DATA PROVIDED:
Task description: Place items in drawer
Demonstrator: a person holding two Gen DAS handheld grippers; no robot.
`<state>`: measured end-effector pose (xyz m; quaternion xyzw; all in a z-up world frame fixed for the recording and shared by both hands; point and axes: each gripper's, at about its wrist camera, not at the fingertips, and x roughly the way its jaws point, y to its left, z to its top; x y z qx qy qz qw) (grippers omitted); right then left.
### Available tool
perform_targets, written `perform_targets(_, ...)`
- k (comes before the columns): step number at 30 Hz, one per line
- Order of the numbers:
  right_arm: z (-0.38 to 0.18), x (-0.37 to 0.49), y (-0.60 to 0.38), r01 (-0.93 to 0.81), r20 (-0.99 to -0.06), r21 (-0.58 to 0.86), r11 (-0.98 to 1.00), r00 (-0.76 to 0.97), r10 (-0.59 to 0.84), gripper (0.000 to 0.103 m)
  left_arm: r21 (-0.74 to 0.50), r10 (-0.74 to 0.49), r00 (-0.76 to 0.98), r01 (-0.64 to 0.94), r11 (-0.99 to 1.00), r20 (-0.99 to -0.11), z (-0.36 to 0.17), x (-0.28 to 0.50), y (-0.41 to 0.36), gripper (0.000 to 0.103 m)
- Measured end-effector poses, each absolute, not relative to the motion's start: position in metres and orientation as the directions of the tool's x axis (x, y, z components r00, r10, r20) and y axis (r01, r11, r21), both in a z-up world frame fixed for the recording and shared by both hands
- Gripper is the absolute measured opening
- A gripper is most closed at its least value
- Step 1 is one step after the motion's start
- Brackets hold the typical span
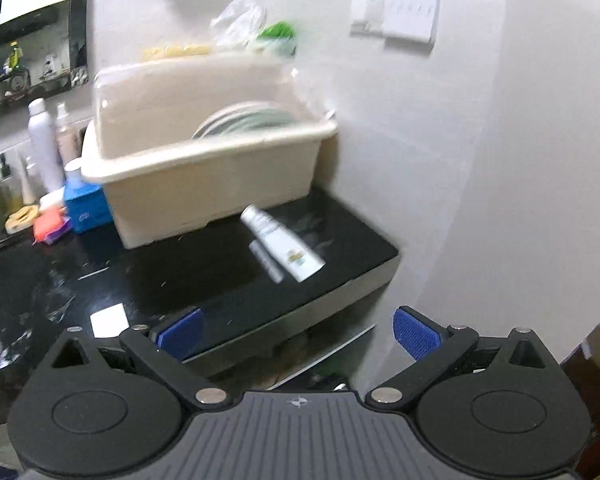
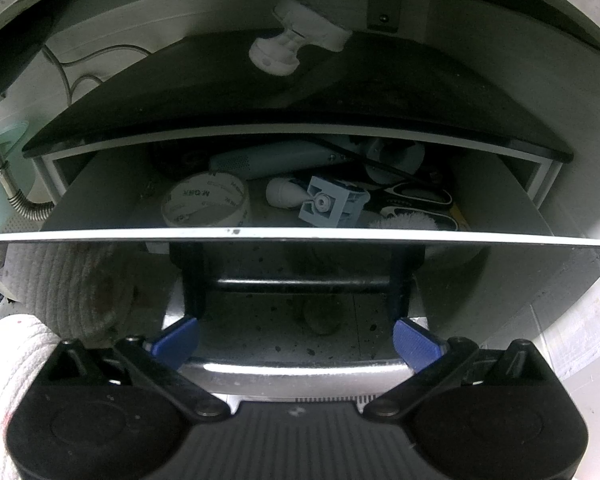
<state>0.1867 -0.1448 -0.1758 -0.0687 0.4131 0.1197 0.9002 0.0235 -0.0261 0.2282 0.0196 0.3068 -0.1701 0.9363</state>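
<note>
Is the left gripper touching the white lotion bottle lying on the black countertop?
Apart. In the left wrist view the left gripper is open and empty, and bare black countertop shows between its blue fingertips and the white lotion bottle.

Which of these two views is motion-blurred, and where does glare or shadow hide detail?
Left wrist view: smeared by motion, the white tube ghosted double on the black counter, beige bin soft. Right wrist view: sharp but dim; the open drawer has a glossy front mirroring the gripper, contents behind the tape roll in shadow.
</note>
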Motion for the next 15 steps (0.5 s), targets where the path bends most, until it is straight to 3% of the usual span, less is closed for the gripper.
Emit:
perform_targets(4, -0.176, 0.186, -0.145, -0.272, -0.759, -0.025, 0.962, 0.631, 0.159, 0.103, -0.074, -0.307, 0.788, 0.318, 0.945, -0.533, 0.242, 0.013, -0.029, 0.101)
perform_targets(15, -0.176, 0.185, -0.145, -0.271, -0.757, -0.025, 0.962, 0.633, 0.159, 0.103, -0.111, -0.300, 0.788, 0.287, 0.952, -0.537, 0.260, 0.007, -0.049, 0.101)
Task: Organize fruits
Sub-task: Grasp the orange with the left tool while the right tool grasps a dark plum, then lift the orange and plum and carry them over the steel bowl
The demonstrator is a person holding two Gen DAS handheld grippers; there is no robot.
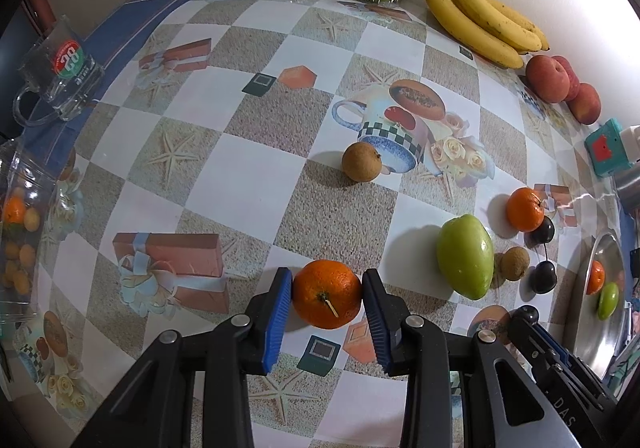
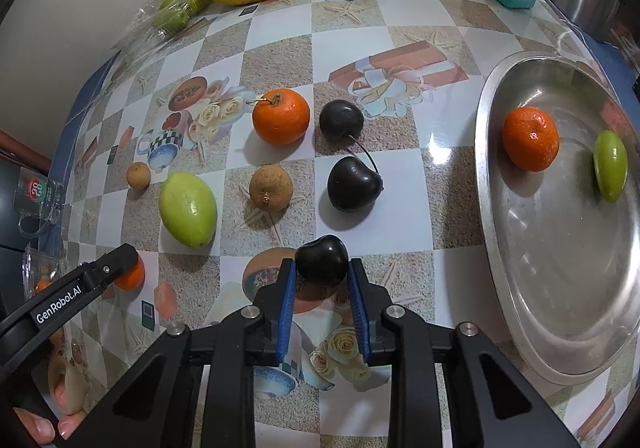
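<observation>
Blue-padded left gripper (image 1: 327,302) clamps a tangerine (image 1: 327,294) — right gripper (image 2: 321,274) a cherry (image 2: 321,264).

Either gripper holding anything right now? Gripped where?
Left gripper clamps a mandarin across its sides, stem towards the camera. Right gripper clamps a dark cherry across its sides.

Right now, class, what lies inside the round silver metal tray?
Inside the round silver metal tray lie one orange tangerine and one green oval fruit. Its far right edge is cut off from view.
</observation>
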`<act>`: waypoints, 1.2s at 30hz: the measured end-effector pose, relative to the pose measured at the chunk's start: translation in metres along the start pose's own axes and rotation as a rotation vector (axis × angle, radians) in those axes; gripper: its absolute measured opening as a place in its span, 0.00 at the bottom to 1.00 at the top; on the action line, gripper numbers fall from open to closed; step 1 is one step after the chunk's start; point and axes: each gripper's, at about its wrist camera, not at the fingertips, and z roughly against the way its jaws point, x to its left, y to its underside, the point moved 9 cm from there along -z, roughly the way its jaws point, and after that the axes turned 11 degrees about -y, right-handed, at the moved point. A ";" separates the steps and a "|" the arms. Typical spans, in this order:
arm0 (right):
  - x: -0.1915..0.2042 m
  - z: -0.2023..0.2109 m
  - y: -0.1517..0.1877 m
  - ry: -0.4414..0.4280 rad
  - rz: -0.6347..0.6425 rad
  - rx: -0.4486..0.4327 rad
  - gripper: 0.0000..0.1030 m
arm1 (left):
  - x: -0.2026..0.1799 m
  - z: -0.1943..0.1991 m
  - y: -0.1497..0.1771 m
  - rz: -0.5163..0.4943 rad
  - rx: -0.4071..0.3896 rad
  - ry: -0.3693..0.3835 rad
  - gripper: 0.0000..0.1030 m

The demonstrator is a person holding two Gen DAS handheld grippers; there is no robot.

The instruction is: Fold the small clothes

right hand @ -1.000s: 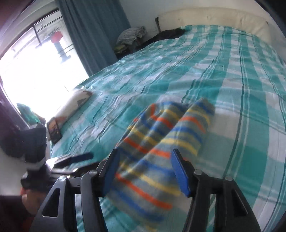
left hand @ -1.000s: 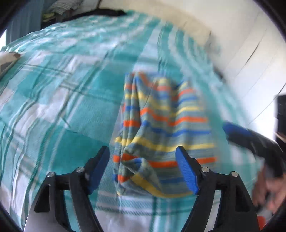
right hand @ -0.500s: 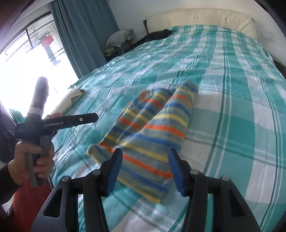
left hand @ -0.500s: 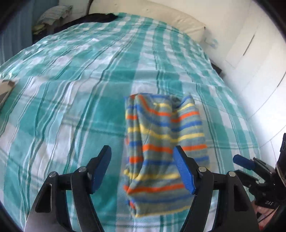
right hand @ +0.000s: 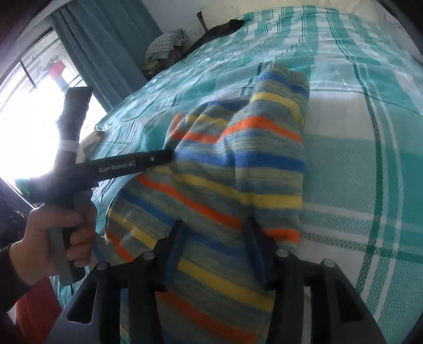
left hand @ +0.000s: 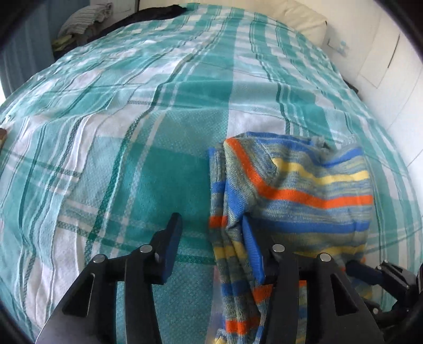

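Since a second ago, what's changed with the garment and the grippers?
Both grippers have closed in low on the striped garment, left gripper at its left edge, right gripper straddling the near end. The far end now looks bunched over. Neither has clamped it; both are open. The garment is still on the bedspread.

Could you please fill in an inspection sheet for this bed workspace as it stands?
Surface: bed with teal plaid cover, wrinkled.
Job's things: striped garment, bunched and partly folded.
Clutter: pile of clothes at the far end.
Grippers: left gripper open, one finger at the garment's edge; right gripper open, garment between the fingers.
Cables: nothing seen.
Surroundings: teal curtain, bright window, pillow.
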 end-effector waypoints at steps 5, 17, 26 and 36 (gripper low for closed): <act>0.041 0.057 -0.005 0.052 0.055 -0.097 0.50 | 0.010 0.069 0.031 0.007 -0.063 0.104 0.82; 0.073 0.097 0.097 0.155 0.032 -0.062 0.81 | 0.057 0.128 0.147 0.037 0.036 0.022 0.92; 0.033 0.146 0.196 0.418 -0.103 -0.100 0.95 | 0.000 0.110 0.214 -0.149 0.078 -0.002 0.99; 0.020 0.130 0.211 0.514 -0.057 -0.014 1.00 | -0.008 0.102 0.218 -0.243 0.086 -0.068 1.00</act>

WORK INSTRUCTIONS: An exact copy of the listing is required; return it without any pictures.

RESULT OF THIS EXERCISE:
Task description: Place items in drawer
Demonstrator: a person holding two Gen DAS handheld grippers; no robot.
`<state>`: measured end-effector pose (xyz m; quaternion xyzw; all in a z-up world frame fixed for the recording and shared by both hands; point and axes: each gripper's, at about its wrist camera, not at the fingertips, and x roughly the way its jaws point, y to its left, z to its top; x y z qx qy qz qw) (grippers omitted); right then left.
### Available tool
perform_targets, written `perform_targets(_, ...)`
- k (comes before the columns): step number at 30 Hz, one per line
- Order of the numbers:
  right_arm: z (-0.38 to 0.18), x (-0.37 to 0.49), y (-0.60 to 0.38), r01 (-0.93 to 0.81), r20 (-0.99 to -0.06), r21 (-0.58 to 0.86), r11 (-0.98 to 1.00), r00 (-0.76 to 0.97), r10 (-0.59 to 0.84), gripper (0.000 to 0.103 m)
  left_arm: r21 (-0.74 to 0.50), r10 (-0.74 to 0.49), r00 (-0.76 to 0.98), r01 (-0.64 to 0.94), r11 (-0.99 to 1.00), r20 (-0.99 to -0.11), z (-0.36 to 0.17), x (-0.28 to 0.50), y (-0.41 to 0.36), gripper (0.000 to 0.103 m)
- Measured end-effector poses, each absolute, not relative to the motion's start: position in metres and orientation as the directions of the tool's x axis (x, y, z components r00, r10, r20) and y axis (r01, r11, r21), both in a z-up world frame fixed for the recording and shared by both hands
- Gripper is the absolute measured opening
- A gripper is most closed at its least value
- Step 1 is one step after the motion's start
- Brackets hold the typical span
<state>0.1867 -0.1448 -0.1758 -0.0687 0.4131 0.1197 0.9002 0.0235 -0.0261 0.2282 0.0196 0.3068 -0.1701 0.9363</state>
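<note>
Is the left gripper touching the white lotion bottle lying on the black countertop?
Apart. In the left wrist view the left gripper is open and empty, and bare black countertop shows between its blue fingertips and the white lotion bottle.

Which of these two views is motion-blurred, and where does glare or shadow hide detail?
Left wrist view: smeared by motion, the white tube ghosted double on the black counter, beige bin soft. Right wrist view: sharp but dim; the open drawer has a glossy front mirroring the gripper, contents behind the tape roll in shadow.
</note>
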Motion for the next 15 steps (0.5 s), targets where the path bends most, until it is straight to 3% of the usual span, less is closed for the gripper.
Emit:
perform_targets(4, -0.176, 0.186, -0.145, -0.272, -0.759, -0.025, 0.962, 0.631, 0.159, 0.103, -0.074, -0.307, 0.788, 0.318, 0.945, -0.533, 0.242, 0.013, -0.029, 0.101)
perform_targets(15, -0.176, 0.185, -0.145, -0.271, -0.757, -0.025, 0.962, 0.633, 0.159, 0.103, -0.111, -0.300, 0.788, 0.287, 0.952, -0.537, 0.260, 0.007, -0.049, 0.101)
Task: Organize fruits
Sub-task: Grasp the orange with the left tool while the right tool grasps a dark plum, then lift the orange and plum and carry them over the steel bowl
The demonstrator is a person holding two Gen DAS handheld grippers; there is no robot.
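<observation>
Blue-padded left gripper (image 1: 327,302) clamps a tangerine (image 1: 327,294) — right gripper (image 2: 321,274) a cherry (image 2: 321,264).

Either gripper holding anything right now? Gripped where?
Left gripper clamps a mandarin across its sides, stem towards the camera. Right gripper clamps a dark cherry across its sides.

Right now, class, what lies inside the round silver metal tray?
Inside the round silver metal tray lie one orange tangerine and one green oval fruit. Its far right edge is cut off from view.
</observation>
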`<act>`: waypoints, 1.2s at 30hz: the measured end-effector pose, relative to the pose measured at the chunk's start: translation in metres along the start pose's own axes and rotation as a rotation vector (axis × angle, radians) in those axes; gripper: its absolute measured opening as a place in its span, 0.00 at the bottom to 1.00 at the top; on the action line, gripper numbers fall from open to closed; step 1 is one step after the chunk's start; point and axes: each gripper's, at about its wrist camera, not at the fingertips, and z roughly against the way its jaws point, x to its left, y to its underside, the point moved 9 cm from there along -z, roughly the way its jaws point, and after that the axes turned 11 degrees about -y, right-handed, at the moved point. A ";" separates the steps and a "|" the arms. Typical spans, in this order:
arm0 (right):
  - x: -0.1915..0.2042 m
  - z: -0.2023..0.2109 m
  - y: -0.1517..0.1877 m
  - ry: -0.4414..0.4280 rad
  - rz: -0.6347..0.6425 rad
  - rx: -0.4486..0.4327 rad
  - gripper: 0.0000..0.1030 m
arm1 (left):
  - x: -0.2026..0.1799 m
  - z: -0.1943..0.1991 m
  - y: -0.1497..0.1771 m
  - rz: -0.5163..0.4943 rad
  - rx: -0.4071..0.3896 rad
  - ry: -0.3693..0.3835 rad
  - gripper: 0.0000..0.1030 m

The demonstrator is a person holding two Gen DAS handheld grippers; there is no robot.

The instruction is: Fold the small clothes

right hand @ -1.000s: 
left hand @ -1.000s: 
right hand @ -0.500s: 
left hand @ -0.500s: 
right hand @ +0.000s: 
left hand @ +0.000s: 

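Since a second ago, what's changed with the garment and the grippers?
Both grippers have closed in low on the striped garment, left gripper at its left edge, right gripper straddling the near end. The far end now looks bunched over. Neither has clamped it; both are open. The garment is still on the bedspread.

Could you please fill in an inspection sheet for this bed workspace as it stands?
Surface: bed with teal plaid cover, wrinkled.
Job's things: striped garment, bunched and partly folded.
Clutter: pile of clothes at the far end.
Grippers: left gripper open, one finger at the garment's edge; right gripper open, garment between the fingers.
Cables: nothing seen.
Surroundings: teal curtain, bright window, pillow.
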 end-effector waypoints at steps 5, 17, 26 and 36 (gripper low for closed): <act>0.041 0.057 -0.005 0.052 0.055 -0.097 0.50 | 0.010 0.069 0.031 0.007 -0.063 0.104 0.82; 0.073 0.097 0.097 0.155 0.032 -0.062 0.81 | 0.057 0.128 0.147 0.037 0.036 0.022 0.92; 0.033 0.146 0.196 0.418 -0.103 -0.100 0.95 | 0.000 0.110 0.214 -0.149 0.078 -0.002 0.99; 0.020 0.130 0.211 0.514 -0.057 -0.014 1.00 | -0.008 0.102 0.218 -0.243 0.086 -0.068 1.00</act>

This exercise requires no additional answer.